**MATERIALS PROVIDED**
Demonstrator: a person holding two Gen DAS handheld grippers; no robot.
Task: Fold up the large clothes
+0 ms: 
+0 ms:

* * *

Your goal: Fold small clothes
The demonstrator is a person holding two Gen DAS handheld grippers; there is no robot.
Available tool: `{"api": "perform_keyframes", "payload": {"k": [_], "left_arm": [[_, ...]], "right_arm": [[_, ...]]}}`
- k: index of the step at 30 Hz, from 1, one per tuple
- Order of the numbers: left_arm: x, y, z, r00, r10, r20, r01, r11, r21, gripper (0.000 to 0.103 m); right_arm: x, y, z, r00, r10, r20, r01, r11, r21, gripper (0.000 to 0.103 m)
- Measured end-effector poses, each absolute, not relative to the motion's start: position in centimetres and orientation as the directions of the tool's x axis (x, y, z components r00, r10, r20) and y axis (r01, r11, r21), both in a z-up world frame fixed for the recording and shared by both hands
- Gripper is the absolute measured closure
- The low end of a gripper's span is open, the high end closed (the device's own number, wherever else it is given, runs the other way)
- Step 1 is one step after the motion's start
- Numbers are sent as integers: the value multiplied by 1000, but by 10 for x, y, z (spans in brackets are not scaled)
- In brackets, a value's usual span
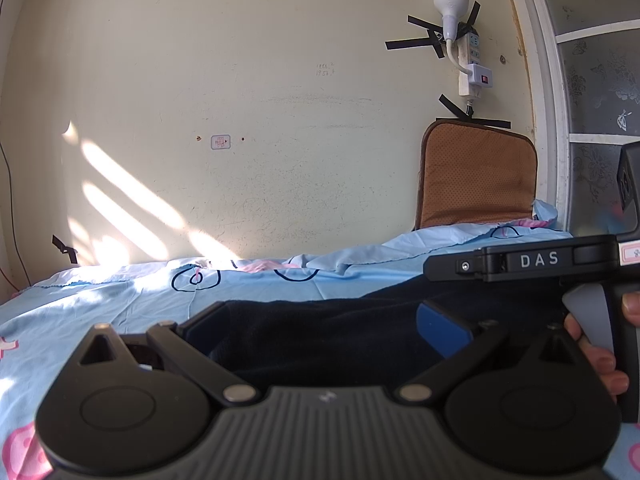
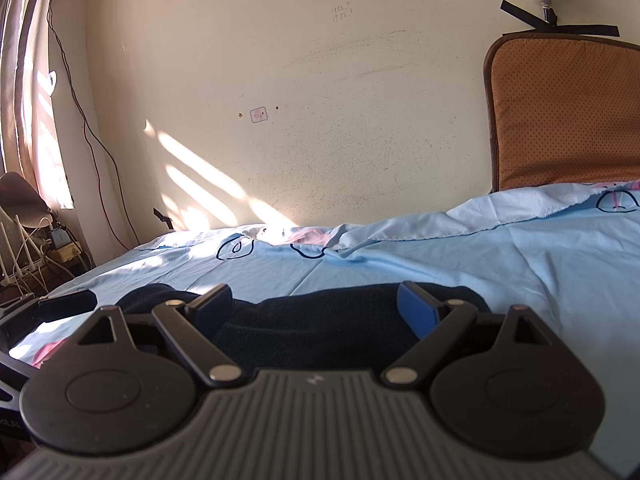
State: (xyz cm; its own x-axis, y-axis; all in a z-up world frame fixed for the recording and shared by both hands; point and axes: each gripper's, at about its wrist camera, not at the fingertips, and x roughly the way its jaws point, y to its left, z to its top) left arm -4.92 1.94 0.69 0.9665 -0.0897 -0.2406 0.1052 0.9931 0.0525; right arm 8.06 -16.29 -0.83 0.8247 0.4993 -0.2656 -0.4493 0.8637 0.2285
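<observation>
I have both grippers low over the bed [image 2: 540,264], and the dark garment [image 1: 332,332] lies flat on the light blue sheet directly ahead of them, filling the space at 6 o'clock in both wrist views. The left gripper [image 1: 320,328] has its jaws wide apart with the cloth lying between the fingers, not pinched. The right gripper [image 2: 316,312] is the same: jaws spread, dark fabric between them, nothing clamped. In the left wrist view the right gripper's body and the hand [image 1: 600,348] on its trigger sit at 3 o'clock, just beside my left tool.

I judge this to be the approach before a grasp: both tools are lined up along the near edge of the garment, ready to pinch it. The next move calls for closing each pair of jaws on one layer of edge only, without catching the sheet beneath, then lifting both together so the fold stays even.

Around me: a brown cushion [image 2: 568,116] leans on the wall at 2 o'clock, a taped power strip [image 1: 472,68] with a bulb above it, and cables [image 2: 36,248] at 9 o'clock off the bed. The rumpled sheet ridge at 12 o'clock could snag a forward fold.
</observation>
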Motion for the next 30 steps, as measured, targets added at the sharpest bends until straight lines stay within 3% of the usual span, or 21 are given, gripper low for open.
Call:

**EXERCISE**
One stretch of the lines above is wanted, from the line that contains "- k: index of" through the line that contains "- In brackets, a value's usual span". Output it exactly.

**OUTPUT OF THE EXERCISE**
- k: index of the step at 30 Hz, from 1, one per tuple
- Order of the numbers: left_arm: x, y, z, r00, r10, r20, r01, r11, r21, gripper (0.000 to 0.103 m); right_arm: x, y, z, r00, r10, r20, r01, r11, r21, gripper (0.000 to 0.103 m)
- Measured end-effector poses, each absolute, not relative to the motion's start: position in centimetres and orientation as the directions of the tool's x axis (x, y, z components r00, r10, r20) and y axis (r01, r11, r21), both in a z-up world frame fixed for the recording and shared by both hands
- Gripper is the absolute measured closure
- The low end of a gripper's span is open, the high end closed (the device's own number, wherever else it is given, runs the other way)
- Step 1 is one step after the motion's start
- Numbers are sent as integers: the value multiplied by 1000, but by 10 for x, y, z (spans in brackets are not scaled)
- In brackets, a value's usual span

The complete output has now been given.